**Your objective:** Please repeat exactly the lines below from the one containing "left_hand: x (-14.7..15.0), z" down to the one containing "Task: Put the", both included, and nothing else.

────────

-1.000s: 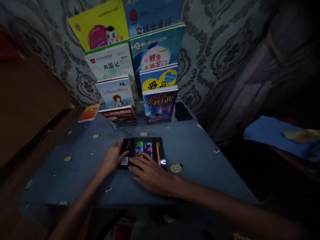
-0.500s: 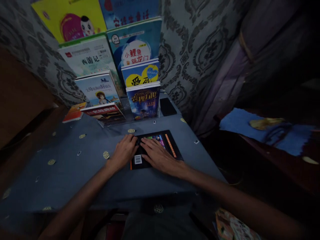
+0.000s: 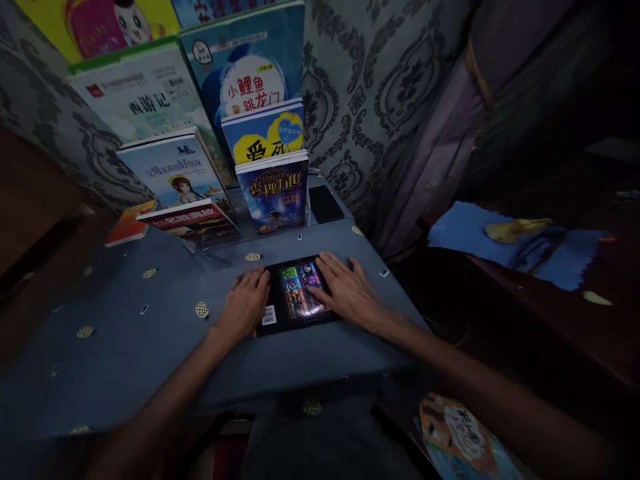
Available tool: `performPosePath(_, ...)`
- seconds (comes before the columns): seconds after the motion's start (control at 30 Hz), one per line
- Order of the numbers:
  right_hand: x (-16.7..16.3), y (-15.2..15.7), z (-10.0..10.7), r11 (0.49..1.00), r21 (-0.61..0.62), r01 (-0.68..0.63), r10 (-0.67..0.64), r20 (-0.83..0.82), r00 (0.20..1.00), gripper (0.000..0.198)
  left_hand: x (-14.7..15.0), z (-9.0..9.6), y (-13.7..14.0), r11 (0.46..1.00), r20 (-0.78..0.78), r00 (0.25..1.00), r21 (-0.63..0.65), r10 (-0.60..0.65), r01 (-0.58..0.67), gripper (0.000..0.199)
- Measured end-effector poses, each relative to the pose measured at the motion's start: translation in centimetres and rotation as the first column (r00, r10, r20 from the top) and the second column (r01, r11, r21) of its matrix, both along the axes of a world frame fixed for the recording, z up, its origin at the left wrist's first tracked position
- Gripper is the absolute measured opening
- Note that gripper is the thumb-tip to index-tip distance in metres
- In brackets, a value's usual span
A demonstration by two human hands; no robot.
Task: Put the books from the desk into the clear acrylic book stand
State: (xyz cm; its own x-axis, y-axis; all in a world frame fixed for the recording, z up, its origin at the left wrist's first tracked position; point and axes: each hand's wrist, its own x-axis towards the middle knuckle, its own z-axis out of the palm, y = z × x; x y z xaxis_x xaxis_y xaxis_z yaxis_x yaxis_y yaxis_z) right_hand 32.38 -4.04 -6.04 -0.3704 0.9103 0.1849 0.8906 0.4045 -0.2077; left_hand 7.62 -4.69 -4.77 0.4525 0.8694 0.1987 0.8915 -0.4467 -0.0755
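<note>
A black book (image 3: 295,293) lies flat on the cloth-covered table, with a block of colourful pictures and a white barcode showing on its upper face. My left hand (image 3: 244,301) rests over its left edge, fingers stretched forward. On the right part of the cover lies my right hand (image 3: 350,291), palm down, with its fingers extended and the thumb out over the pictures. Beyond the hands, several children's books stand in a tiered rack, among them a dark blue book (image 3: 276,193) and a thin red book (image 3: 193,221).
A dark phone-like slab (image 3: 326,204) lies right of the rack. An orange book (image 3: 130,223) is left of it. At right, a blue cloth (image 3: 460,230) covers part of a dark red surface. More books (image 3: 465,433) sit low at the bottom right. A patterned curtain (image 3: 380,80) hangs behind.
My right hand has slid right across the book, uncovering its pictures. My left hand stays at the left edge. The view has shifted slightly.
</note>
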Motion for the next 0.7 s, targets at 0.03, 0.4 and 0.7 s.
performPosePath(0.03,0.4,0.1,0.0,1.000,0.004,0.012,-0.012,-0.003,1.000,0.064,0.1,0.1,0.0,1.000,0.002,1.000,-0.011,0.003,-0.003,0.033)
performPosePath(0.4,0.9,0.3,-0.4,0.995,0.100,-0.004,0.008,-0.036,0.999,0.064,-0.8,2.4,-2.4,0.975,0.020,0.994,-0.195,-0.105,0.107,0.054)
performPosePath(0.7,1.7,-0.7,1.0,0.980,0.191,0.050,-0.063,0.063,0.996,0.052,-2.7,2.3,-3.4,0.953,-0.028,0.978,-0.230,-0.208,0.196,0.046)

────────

**Finished task:**
  left_hand: x (-14.7..15.0), z (-9.0..9.6), y (-13.7..14.0), r11 (0.46..1.00), r20 (-0.78..0.78), r00 (0.25..1.00), r21 (-0.63..0.65), r10 (-0.60..0.65), r01 (-0.58..0.67), gripper (0.000..0.199)
- Measured end-effector poses, each relative to the pose measured at the motion's start: translation in centimetres and rotation as the first column (r00, r10, r20 from the top) and the second column (r01, r11, r21) of its matrix, both along the axes of a world frame fixed for the recording, z up, its origin at the left wrist's first tracked position
- Gripper is the absolute measured opening
- Note that gripper is the thumb-tip to index-tip distance in metres
- In brackets, a value's usual span
A demonstration by two human hands; no robot.
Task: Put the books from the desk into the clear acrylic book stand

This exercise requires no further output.